Anyone who deals with digitalization can hardly ignore Big Data. In media reports, this is mostly about collecting and analyzing data in a big way, about “data bites” and the (un)certainty of personal data. There are also plenty of articles on the right big data strategy for companies. But do you, as a small or medium-sized company, need a big data strategy at all? Isn’t that rather a topic for large corporations and research institutions?

Big Data – What is it?

According to Wikipedia, big data is a neutral name for data that can’t be used with traditional data processing methods, because they are too big, too complex, too fast-paced, or too under-structured. The term is defined even more generally, like this:  “Big Data is the mass of all digitally available data, for example from the Internet, mobile communications and finance.”

So, first of all, it’s not about collecting and using data, but rather about coming to grips with the steadily increasing amounts of data. And that is a task that is familiar to most companies: cope with the flood of information.

So the initial question should be clarified and answered: yes, even small and medium-sized companies need a strategy in dealing with huge amounts of data. Whether you want to use the term big data or not, it’s a matter of taste.

Big Data is and remains one of the most important topics of digital transformation for companies. It is believed that big data has to play an even more central role in the long term. Because the future of companies lies in digitization concepts, such as the Internet of Things and Industry 4.0. These visions have one thing in common: they produce huge amounts of data every day.

Collecting, processing, analyzing and maintaining this data are the big challenges of our time. Only those who exhaust the potential of this data will be fit for the future in global competition. However, there are always several ways to turn that data into information. Big data is not always the solution. There are several criteria that determine the type of data processing.

Dealing with Huge Amounts of Data

Thanks to the Internet, e-mail and co., the number of digitally available information is increasing exponentially. But even companies themselves are producing more and more electronic data. For example, invoices and other documents are created in PDF format and no longer printed on paper, production machines continuously send information about their maintenance status or exchange data with other machines, the ERP system communicates with another ERP system and, in turn, with the document management system. All these data are stored and should be found by employees and, of course, be used.

Because employees spend their time with their actual tasks and not with running after documents and information, the following tasks have to be solved in dealing with large volumes of data:

  • Providing information: ideally, each employee automatically receives all the information he needs for his work. This sounds elaborate, but it’s easier with a good document management system than you might think.
  • Creating an overview: with dashboards, ticket systems and electronic files, you archive all information in a structured manner and offer your employees the opportunity to get an overview of the status of a project at a glance or to collect all the information required to complete a task in one ticket.
  • Managing knowledge and making it available in the long term: even today, some of the knowledge available in the company exists only in the minds of individual employees or in locally stored e-mail mailboxes, to which the other employees have no access.

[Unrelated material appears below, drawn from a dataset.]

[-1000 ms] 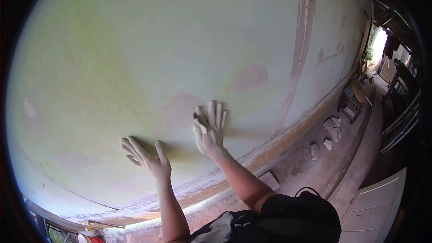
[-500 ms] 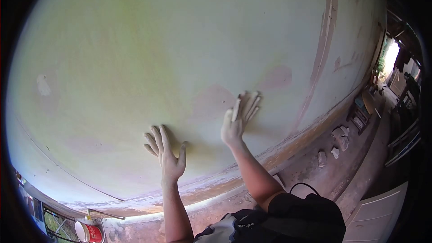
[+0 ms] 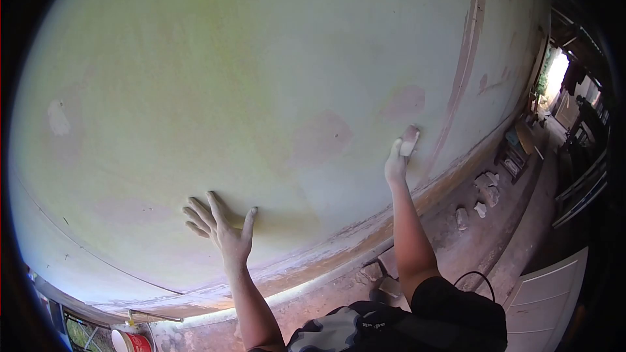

To harness such “lost” information is the task of systematic knowledge management.

When Does Big Data Make Sense?

If we are thinking at some kind of checklist, whether the use of big data technologies make sense, we are pointing at the so-called “three V’s”: Volume, Velocity and Variety. From a purely technical point of view, big data technologies show the limits of these aspects, such as relational databases. The amount of data that needs to be kept is a crucial point. If the data volume is in the multi-digit terabyte range, big data technologies must be taken into account in the selection. If it goes in the direction of Petabyte, the use becomes mandatory.

If you are dealing with huge data “mountains” that are being made available, but also with very many users to access these data, a cluster solution offers itself. A cluster-enabled document management system is worth gold in this case because it is inherently highly scalable, so it can handle millions of users as well as billions of documents.